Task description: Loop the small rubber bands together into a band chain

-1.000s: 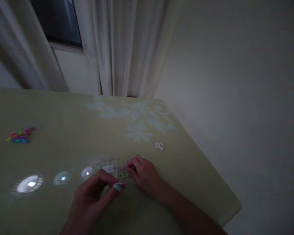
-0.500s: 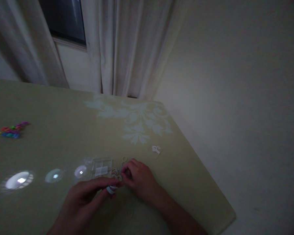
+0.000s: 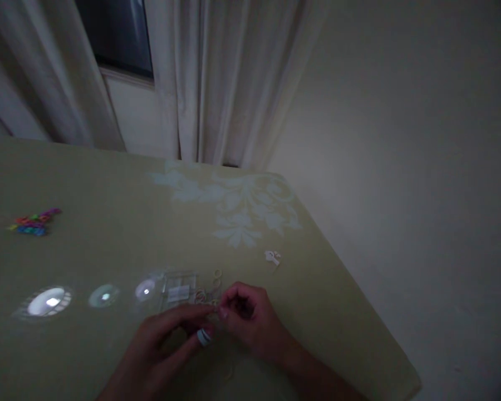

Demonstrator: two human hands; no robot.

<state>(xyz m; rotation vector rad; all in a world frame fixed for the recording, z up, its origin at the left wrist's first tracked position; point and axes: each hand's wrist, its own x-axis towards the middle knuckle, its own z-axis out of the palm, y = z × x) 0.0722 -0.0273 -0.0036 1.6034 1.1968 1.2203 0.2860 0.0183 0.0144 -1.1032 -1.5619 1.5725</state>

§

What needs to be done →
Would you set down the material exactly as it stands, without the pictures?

Exercise response →
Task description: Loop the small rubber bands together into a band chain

-1.000s: 
-0.500s: 
+0.000s: 

Demonstrator: two human hands; no robot.

<state>(xyz m; rotation vector rad; all in a world frame fixed for the recording, z up, its origin at the left wrist's first tracked position; point and axes: each hand's wrist, its own x-axis towards the middle knuckle, its own z-axis out of the palm, y = z × x) 0.0722 -0.0273 -0.0036 1.6034 1.1968 1.2203 0.2860 0.0183 0.0144 -1.1032 -1.5619 1.5725</state>

No additional lines are needed for this answer.